I often suggest using language like, “A part of me believes I’m not good enough,” instead of, “I’m not good enough.” That small shift creates distance to help you see the critic as just one perspective at the table, not the only voice.

Step 3: Bring in Other Parts of You

In session, we might explore what other parts are available. Maybe the compassionate part. Maybe the wise, grounded part. Maybe even the playful part.

You can try asking yourself:

  • What would I say to a close friend if they had this thought?

  • What would the most loving part of me say to this?

  • How would I respond if a younger version of me felt this way?

This isn’t about silencing or dismissing the critic, it’s about having multiple perspectives at the table, like the parts of you that are supportive and compassionate. By widening the conversation, you reduce the inner critic from hogging the mic.

Step 4: Shift the Relationship, Not Just the Thought

A lot of clients are surprised when I tell them: the goal isn’t to erase the inner critic. The harder you try to silence the inner critic, the louder it often gets. Once you treat this part with respect, curiosity, and maybe even gratitude then it softens and there is more room to have a dialogue. Imagine these parts as inner people, we wouldn’t want to ignore a physical person, that usually is hurtful and counterproductive to building trust and knowing why they acted the way they did.

Instead, try acknowledging it:

  • “I hear you. You’re worried about me failing.”

  • “Thanks for trying to protect me, but I want to try this anyway.”

You’re not agreeing, you’re accepting and communicating with your inner critic; just like you would with a physical person when you want to further the relationship after a rupture. You’re letting the critic know you hear its concern, but you’re choosing to lead with a different part of yourself.

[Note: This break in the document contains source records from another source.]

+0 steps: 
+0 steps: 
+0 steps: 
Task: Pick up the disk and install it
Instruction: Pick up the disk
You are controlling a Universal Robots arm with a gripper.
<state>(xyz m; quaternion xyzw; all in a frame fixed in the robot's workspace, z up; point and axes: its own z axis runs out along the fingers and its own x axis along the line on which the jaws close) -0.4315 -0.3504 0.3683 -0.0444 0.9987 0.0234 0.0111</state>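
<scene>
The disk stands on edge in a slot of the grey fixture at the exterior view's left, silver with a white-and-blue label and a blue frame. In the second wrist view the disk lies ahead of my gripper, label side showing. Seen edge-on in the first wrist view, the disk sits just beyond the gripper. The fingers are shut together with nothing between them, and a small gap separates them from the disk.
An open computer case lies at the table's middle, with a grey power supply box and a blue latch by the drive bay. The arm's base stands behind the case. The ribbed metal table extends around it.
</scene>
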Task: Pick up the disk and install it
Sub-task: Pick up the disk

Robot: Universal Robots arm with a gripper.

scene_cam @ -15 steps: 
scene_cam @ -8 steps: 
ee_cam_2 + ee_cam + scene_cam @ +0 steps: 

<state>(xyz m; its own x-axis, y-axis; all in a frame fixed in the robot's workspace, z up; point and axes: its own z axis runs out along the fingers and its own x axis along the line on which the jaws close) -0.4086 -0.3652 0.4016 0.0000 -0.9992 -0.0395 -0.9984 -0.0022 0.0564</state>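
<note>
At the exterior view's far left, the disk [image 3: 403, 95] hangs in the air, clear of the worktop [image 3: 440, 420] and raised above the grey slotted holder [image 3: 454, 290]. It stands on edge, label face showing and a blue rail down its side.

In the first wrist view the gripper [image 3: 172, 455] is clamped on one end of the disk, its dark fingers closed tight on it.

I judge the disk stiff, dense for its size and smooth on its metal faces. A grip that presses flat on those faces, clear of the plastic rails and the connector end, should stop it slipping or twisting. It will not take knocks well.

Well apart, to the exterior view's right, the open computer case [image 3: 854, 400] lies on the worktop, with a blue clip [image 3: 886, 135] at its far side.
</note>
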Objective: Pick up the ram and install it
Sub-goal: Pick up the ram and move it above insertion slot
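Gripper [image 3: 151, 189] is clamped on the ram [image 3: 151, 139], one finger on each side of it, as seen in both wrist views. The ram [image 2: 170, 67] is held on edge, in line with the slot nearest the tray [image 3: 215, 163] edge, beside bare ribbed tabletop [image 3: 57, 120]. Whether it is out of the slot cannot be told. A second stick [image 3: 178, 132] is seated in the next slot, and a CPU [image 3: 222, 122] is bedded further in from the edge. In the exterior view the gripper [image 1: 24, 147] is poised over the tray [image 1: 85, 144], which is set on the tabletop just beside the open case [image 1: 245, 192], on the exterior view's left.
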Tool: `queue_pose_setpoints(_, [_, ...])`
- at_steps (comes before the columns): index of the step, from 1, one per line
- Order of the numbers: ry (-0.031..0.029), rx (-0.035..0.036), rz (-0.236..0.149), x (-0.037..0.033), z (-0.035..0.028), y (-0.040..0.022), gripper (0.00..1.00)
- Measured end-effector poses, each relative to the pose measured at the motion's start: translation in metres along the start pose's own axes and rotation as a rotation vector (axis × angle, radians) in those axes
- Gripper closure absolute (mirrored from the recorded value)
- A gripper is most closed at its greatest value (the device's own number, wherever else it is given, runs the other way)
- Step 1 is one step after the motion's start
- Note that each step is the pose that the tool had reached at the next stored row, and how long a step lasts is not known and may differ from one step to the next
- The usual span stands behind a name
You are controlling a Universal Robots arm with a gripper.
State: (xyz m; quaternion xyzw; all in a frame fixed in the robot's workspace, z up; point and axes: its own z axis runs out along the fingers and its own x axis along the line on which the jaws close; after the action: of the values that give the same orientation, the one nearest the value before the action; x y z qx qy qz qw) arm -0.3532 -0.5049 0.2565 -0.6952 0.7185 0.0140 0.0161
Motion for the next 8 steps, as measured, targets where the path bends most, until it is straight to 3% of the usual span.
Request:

Step 5: Practice in Small Moments

Therapy is where we can practice together, but your everyday life is where the real change happens. Don’t wait until the next big job interview to experiment with this, we need to build trust with our inner parts in order to begin to change what they’ve been so used to doing. Start with something small and manageable as to not overwhelm you or your parts:

  • When you make a small mistake and feel inner criticism rise up.

  • When you hesitate to send a text, practice responding internally to this part of you.

  • When you’re learning something new, catch the commentary.

Every time you notice, pause, and respond differently, you’re building new neural pathways in your brain. This neurologically strengthens your ability to lead with compassion and understanding rather than fear since we often fear what we don’t understand. Over time, the critic can soften and become more of an inner coach where it offers opinions in a supportive way, but ultimately you feel more in charge.

Closing Thought

Your inner critic may always be there, but it doesn’t have to run the show. In therapy, we can work on transforming it from a relentless judger into a cautious advisor you listen to without obeying.

Healing doesn’t mean eliminating parts of yourself. It means learning to work with them in a way that honors both your need for safety and your capacity for growth. It's integrating and befriending all of the parts of ourselves because as Carl Rogers said “the curious paradox is that when I accept myself just as I am, then I can change”. If you struggle with understanding and befriending your inner critic, I’m here to help you get there using IFS/parts work therapy. Schedule a free 15-minute consultation today.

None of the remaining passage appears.